Is the offline link encrypted?
Yes. The Bluetooth Coded PHY link uses Bluetooth LE Secure Connections (the standard ECDH-based encryption baked into BLE) plus an additional application-layer key derived during initial QR pairing. The two iPhones must have paired beforehand for the link to work — a stranger can't connect to your nursery phone over Bluetooth.
What about battery drain on the nursery iPhone?
We recommend keeping the nursery iPhone plugged in. With the screen in dim ambient mode, Coded PHY active, and audio capture running, we measure roughly 4–6% battery per hour — too high for unplugged overnight monitoring on most older iPhones. Plug it in.
Why don't more baby monitors do this?
Two reasons.
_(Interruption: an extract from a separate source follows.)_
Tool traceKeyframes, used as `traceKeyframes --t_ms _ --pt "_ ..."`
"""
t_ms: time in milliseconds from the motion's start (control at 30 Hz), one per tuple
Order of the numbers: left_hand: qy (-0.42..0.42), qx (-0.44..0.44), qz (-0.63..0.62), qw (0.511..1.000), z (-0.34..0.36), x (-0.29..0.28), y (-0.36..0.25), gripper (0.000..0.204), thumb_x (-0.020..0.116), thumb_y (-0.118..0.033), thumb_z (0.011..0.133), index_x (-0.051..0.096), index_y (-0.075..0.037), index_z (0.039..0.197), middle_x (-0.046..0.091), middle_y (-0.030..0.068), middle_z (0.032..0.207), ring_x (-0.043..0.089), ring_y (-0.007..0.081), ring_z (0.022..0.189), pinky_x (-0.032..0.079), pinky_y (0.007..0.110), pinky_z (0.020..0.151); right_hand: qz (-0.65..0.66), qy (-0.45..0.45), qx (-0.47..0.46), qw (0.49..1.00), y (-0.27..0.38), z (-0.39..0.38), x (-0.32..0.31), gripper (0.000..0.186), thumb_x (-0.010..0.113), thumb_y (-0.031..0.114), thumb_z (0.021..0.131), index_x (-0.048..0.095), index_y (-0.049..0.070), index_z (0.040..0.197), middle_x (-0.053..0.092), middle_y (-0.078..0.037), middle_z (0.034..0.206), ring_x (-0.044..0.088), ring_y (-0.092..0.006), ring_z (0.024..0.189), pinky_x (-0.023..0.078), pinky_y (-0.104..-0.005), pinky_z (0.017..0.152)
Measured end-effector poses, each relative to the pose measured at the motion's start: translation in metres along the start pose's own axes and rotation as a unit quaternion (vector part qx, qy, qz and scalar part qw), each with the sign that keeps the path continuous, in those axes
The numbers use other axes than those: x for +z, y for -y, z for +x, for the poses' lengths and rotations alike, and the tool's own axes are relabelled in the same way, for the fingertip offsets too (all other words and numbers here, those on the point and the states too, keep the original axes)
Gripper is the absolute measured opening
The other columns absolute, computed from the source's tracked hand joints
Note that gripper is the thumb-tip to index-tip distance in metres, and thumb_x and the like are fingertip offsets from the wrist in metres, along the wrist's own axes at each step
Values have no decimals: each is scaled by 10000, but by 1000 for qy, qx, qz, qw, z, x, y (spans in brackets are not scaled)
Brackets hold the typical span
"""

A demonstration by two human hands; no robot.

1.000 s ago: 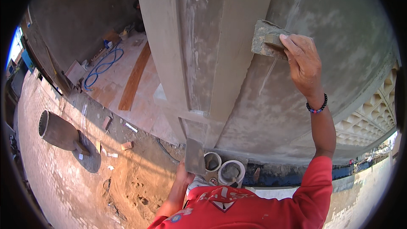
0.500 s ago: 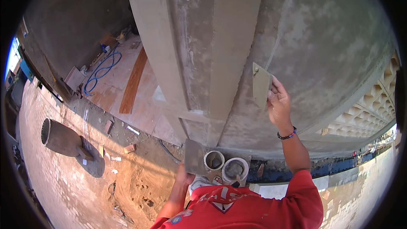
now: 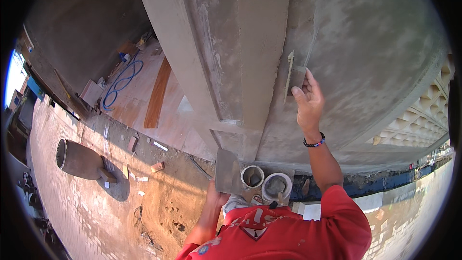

First, Coded PHY is a relatively new Bluetooth feature (5.0+, mainstream iPhone support since 11). Second, doing it well requires custom protocol work — Apple's Bluetooth APIs don't expose Coded PHY directly, so we built a custom transport stack. Most baby-monitor apps stop at "Bluetooth" meaning the standard 1M PHY at 30m, which isn't reliable enough through walls. We invested in the long-range version because it's the difference between "works in a hotel suite" and "loses signal between bedroom and bathroom."